Multi-Region Latency Based Routing now Available for AWS

ryanbales · on March 22, 2012

I am utterly floored by the frequency at which new features are being released for AWS... Are you Amazon people getting any sleep?

jeffbarr · on March 22, 2012

Five hours does it for me. And I have to write all of those posts!

As one of my colleagues mentioned, we are hiring (currently 516 open jobs on the AWS team). Here's a list that's easier to read:

http://awsmedia.s3.amazonaws.com/jobs/all_aws_jobs_list.html

jedberg · on March 22, 2012

And if you want to consume the fruits of their labor, Netflix is hiring too! http://jobs.netflix.com/

(Sorry Jeff, I couldn't resist)

werner · on March 22, 2012

And if you are looking for really cool jobs in which you can apply all your distributed systems and cloud skills on amazingly interesting products, beyond just video streaming, check out Amazon.com (75+ pages of 20 jobs per page in software development alone)...

http://www.amazon.com/gp/jobs/ref=j_sq_btn?keywords=&cat...

(sorry Jeremy, coudln't resist) :-)

glenngillen · on March 22, 2012

Well given we're doing this here now for anyone that takes advantage of AWS... ;)

I'm looking for engineers and UX people to come help me make the Heroku Add-ons platform even more amazing. If putting these cloud services into the hands of developers and changing the way people think about provisioning these services sounds like something you'd like to be part of: glenn at heroku dot com

lukevenediger · on March 22, 2012

What's it worth to do great work if you can't live in a great city? Amazon's Development Center in Cape Town, South Africa is situated in the heart of the Mother City, and is surrounded by the Atlantic Ocean and Table Mountain - you can't get better views. Combine this with never-ending beaches and sunny weather and you have the perfect work and play environment.

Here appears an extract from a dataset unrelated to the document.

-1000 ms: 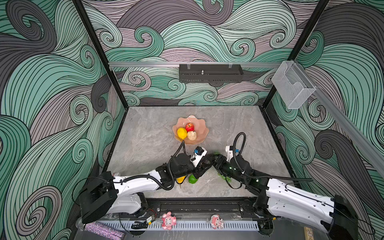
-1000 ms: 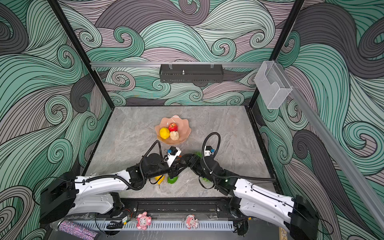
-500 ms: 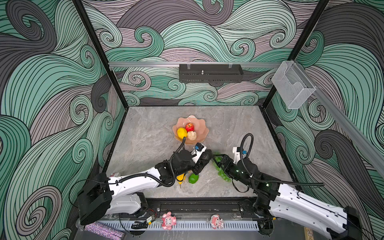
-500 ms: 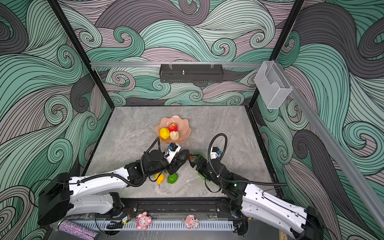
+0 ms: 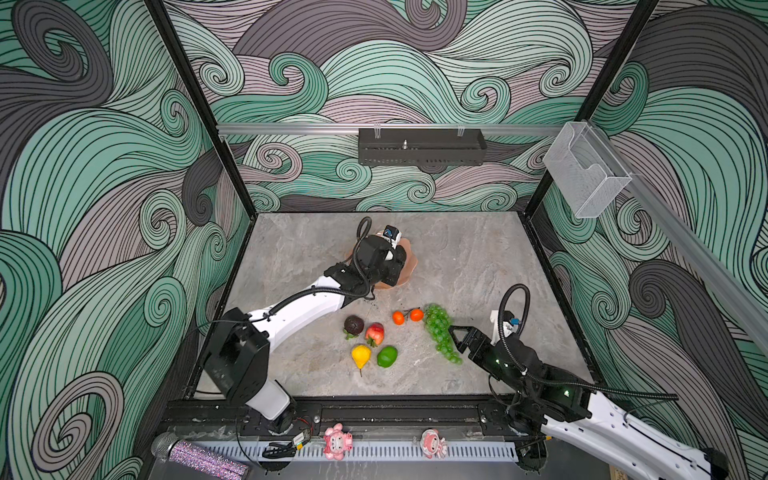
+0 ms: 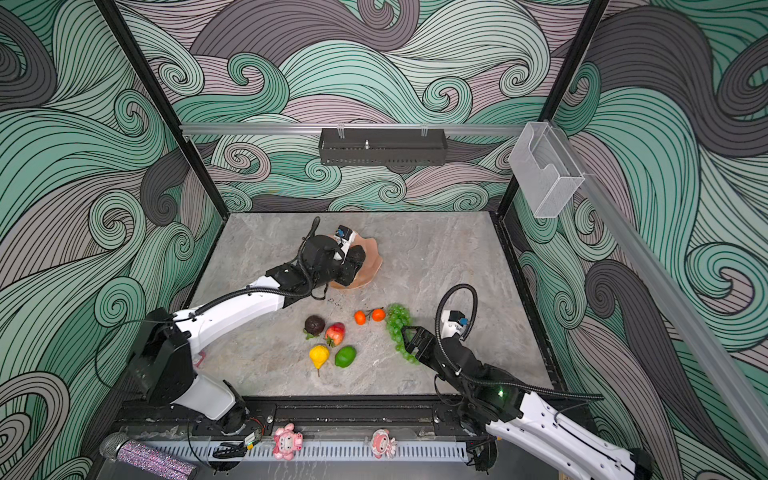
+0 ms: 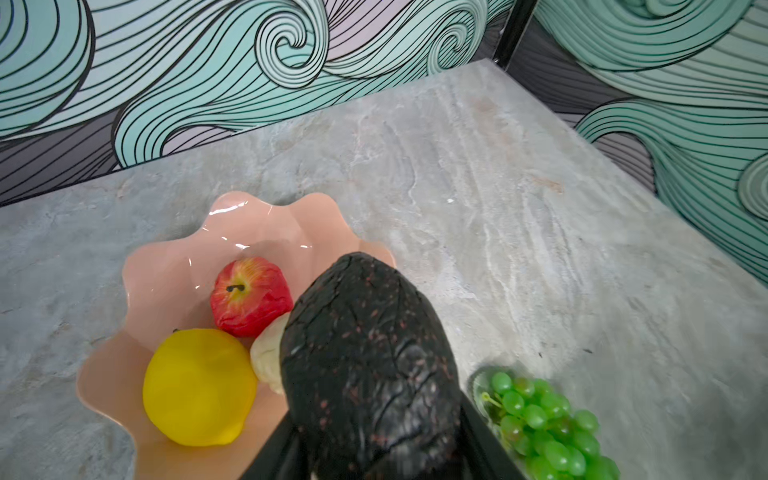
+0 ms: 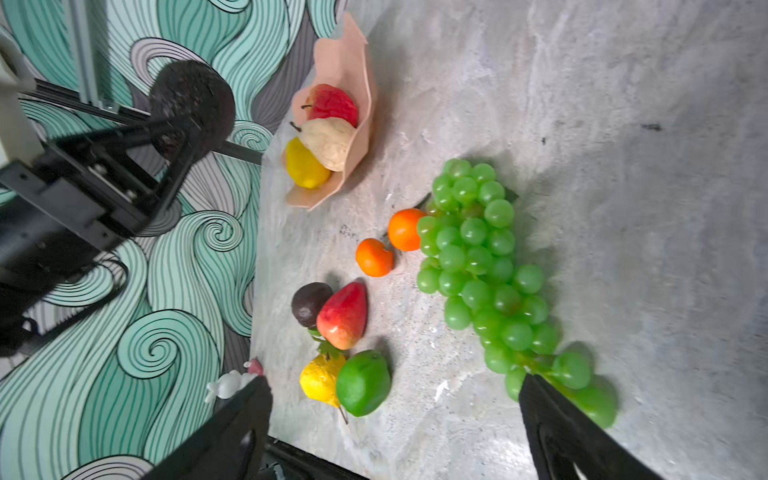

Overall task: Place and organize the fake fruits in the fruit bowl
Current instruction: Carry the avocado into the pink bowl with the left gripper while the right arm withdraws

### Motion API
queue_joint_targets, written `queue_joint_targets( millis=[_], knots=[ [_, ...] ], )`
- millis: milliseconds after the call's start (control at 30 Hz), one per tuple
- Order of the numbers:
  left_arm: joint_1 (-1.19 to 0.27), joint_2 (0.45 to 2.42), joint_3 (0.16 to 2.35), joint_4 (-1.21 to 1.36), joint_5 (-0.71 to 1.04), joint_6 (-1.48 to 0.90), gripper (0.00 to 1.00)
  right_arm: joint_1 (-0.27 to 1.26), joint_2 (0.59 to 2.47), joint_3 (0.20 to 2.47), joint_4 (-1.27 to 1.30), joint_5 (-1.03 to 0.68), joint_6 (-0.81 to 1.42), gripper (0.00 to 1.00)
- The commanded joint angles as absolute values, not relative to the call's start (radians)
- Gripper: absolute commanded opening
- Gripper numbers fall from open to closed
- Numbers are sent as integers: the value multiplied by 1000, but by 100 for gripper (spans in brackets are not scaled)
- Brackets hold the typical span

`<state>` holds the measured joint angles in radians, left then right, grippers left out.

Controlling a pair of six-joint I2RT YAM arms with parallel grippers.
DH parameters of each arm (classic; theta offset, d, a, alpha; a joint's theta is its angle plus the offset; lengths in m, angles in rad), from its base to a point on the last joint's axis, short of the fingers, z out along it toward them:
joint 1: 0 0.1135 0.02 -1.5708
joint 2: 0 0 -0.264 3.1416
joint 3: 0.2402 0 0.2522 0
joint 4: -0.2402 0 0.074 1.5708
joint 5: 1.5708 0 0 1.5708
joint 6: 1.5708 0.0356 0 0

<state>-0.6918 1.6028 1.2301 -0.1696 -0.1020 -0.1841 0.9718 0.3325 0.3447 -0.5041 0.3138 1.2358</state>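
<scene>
1. While the L gripper [image 8: 187, 114] is clenching the dark avocado [image 7: 365, 365] above the fruit bowl [image 7: 232, 203], the bowl is sitting mid-worktop [image 5: 478, 257], nearer the far edge than the near one.
2. Red apple [image 7: 249, 297], lemon [image 7: 199, 386] & pale pear [image 7: 270, 357] are already lying in the bowl, bunched together. Bare dish is showing beyond the apple; what's lying under the avocado is hidden.
3. Doing it well, imo, is meaning lowering till the avocado is almost touching the dish floor, then letting go. Dropping from height is risking a roll over the shallow wavy rim.
4. Aiming for a bare patch is looking safer than landing on the pear. Pushing on the rim is prob. risking tipping a light dish.
5. R gripper [image 5: 455, 340] is standing wide open, grasping nothing, just beside the tail of the green grapes [image 5: 440, 332], toward the near right corner.
6. Waiting btw bowl & near edge: oranges [image 5: 398, 318], dark round fruit [image 5: 354, 325], strawberry [image 5: 375, 332], yellow pear [image 5: 361, 354], lime [image 5: 387, 356].
</scene>
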Motion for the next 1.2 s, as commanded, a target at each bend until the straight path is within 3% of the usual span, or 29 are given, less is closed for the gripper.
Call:
queue_joint_targets(
  millis=[0,533,1167],
  knots=[
    [-668,1691,1372,-306,-109,-213,49,969,304,342,-563,323,1243,94],
    [-644,2145,2023,-821,-128,-279,50,969,297,328,-608,335,1215,93],
    [-627,2454,2397,-1075,-171,-291,52,968,285,308,-620,331,1221,93]
  ],
)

We build software for AWS and are looking for all sorts of engineers: from kernel development to building great web front-ends for our customers. Check out http://www.amazon.co.za/ for more info.

pzb · on March 22, 2012

Yes, we sleep.

Come join us and be part of the fun that is AWS: http://aws.amazon.com/careers/

If you can name it, we are probably hiring for it.

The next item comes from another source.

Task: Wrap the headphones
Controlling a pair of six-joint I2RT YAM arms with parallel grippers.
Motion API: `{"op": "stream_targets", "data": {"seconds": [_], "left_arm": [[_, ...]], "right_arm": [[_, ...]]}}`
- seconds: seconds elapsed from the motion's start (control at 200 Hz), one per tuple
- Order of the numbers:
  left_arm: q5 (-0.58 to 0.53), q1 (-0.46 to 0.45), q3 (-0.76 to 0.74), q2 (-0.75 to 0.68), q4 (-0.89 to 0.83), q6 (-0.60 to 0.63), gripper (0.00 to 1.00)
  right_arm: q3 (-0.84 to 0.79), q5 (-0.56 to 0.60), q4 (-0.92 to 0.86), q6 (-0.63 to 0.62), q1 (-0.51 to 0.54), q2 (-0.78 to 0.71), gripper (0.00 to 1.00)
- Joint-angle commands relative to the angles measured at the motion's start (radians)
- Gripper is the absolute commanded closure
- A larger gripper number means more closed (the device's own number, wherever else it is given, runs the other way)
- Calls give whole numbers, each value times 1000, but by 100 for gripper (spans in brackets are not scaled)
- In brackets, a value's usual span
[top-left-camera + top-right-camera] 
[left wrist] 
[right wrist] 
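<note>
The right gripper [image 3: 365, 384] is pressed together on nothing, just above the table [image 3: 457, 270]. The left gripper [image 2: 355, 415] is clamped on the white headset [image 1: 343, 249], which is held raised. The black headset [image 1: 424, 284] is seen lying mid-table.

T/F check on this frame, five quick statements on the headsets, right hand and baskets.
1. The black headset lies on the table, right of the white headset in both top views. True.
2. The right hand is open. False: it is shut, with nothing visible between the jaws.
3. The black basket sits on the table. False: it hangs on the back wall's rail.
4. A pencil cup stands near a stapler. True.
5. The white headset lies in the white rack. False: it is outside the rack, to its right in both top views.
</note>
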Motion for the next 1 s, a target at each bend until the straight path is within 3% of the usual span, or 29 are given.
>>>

InclinedPlane · on March 22, 2012

They've been growing and hiring like crazy for the last 2 years or so.

gibybo · on March 22, 2012

So I'm a little fuzzy on how DNS works and this seems like a good place to ask:

I was under the impression that end users typically talked to DNS cache servers rather than directly to the authoritative servers in the domain's registration. If that's true, how can AWS provide different records based on the requesting user?

If end users are talking directly to one of the ~4 authoritative name servers listed in the registration, how does that scale to billions of queries?

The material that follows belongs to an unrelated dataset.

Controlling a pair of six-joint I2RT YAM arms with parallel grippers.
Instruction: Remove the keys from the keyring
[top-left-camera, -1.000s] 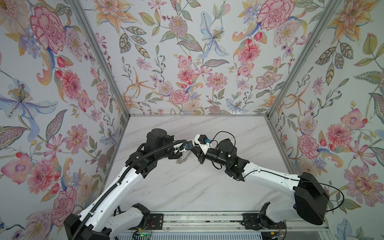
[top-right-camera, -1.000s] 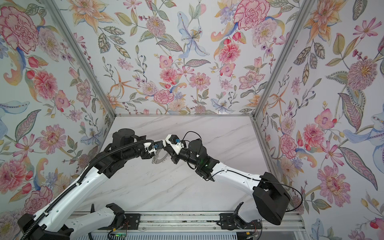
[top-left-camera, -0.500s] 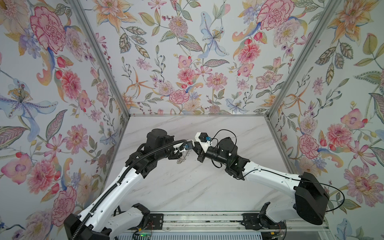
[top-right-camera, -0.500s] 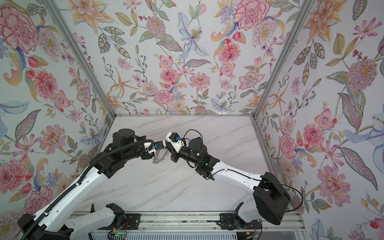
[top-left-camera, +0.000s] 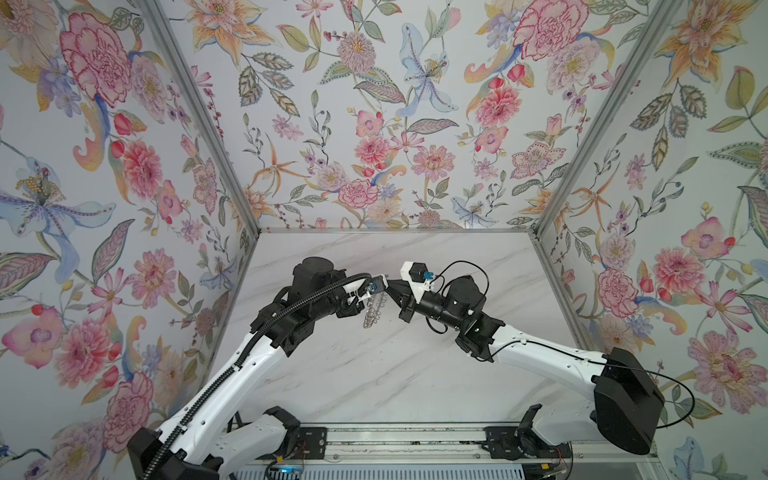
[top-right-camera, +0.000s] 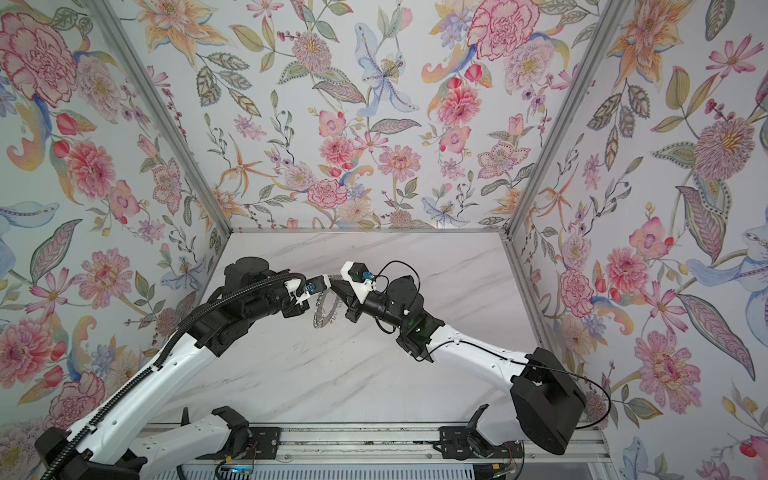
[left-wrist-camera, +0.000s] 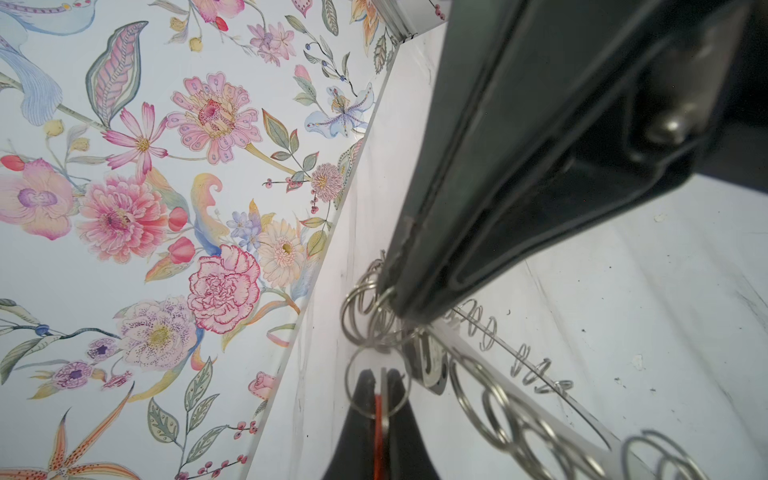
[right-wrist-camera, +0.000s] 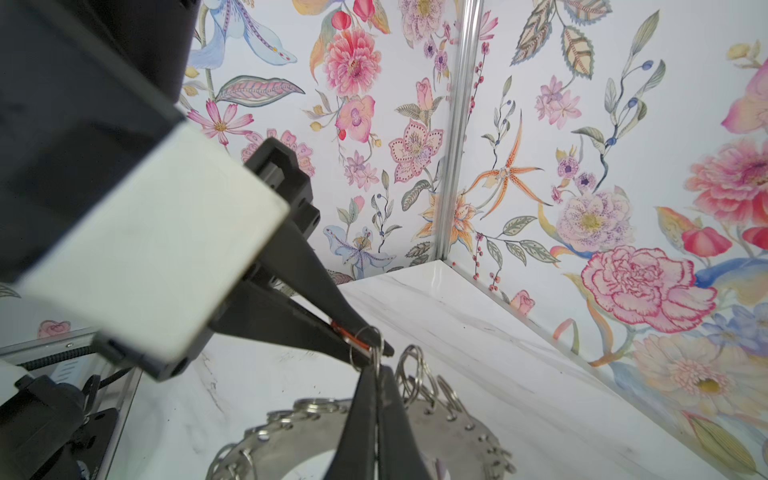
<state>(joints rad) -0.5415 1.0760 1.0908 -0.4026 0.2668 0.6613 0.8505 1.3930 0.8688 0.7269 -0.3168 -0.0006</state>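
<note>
Flat silver metal keyring (right-wrist-camera: 449, 436) is below right hand (right-wrist-camera: 377, 374), which pinches small wire loop (left-wrist-camera: 349, 380); left hand (left-wrist-camera: 379, 380) pinches orange-red plastic fob (left-wrist-camera: 378, 419).

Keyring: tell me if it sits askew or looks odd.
The keyring is askew: raised on edge and tilted rather than flat on the table. The right gripper pinches wire loops at its rim; the left gripper clamps the orange-red fob. No damage shows.

My left gripper (top-right-camera: 322, 286) and my right gripper (top-right-camera: 336, 286) meet tip to tip above the marble counter (top-right-camera: 291, 374). The keyring (top-right-camera: 319, 316) hangs just under them, tilted, its wire loops showing along the rim.
</note>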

mcpherrinm · on March 22, 2012

The most important thing going on here is Anycast. See http://en.wikipedia.org/wiki/Anycast for a complete description, but basically, multiple machines have the same IP address, and different routes are advertised to different networks. This results in packets being routed to the nearest DNS server.

Then, that DNS server can decide where the other end is and provide them with the correct IP.

You're right that most users use a caching DNS server, so it is actually the location of the DNS caching server. Of course, since most users choose a DNS server close to them (usually, their ISP), this should still result in a correct approximation. If you're using, say, 8.8.8.8 (google public dns), that's (probably) more than 1 server -- you're using the closest one to you. So then AWS will provide you with the closest AWS region to the closest Google DNS server, which is hopefully the closest one to you.

isb · on March 22, 2012

As mcpherrinm described, anycast plays a big part in how queries are routed to a DNS server in Route 53's global fleet.

You are right that a DNS server sees the query coming from the resolver instead of the user. So how does it pick the region closest to the user? As the blog post describes, we measure latencies from client networks to AWS regions and we also have a mapping of which resolvers are used by which client networks. If you put both of them together, you can compute which region is closest to the users of the resolver.

nl · on March 22, 2012

we also have a mapping of which resolvers are used by which client networks

How did you build this map?

I can think of a few complicated ways to go about it, but I'm wondering if there is something easy I'm missing.

colmmacc · on March 22, 2012

Take a look at http://whatsmyresolver.stdlib.net/ for one simple way.

Full-disclosure: I work on Amazon Route 53, and although we don't quite use that same method - it will give you an idea of what's possible. PS; we're hiring.

nl · on March 22, 2012

How does it work?

1) I visit the site, it gets my IP address

2) Magic happens

3) It displays my nameserver address.

What is going on in step 2?

Edit: worked it out.

For those interested, it uses a Javascript include from a unique subdomain name. Because the subdomain is unique the app can work out the relationship between client IP and resolver.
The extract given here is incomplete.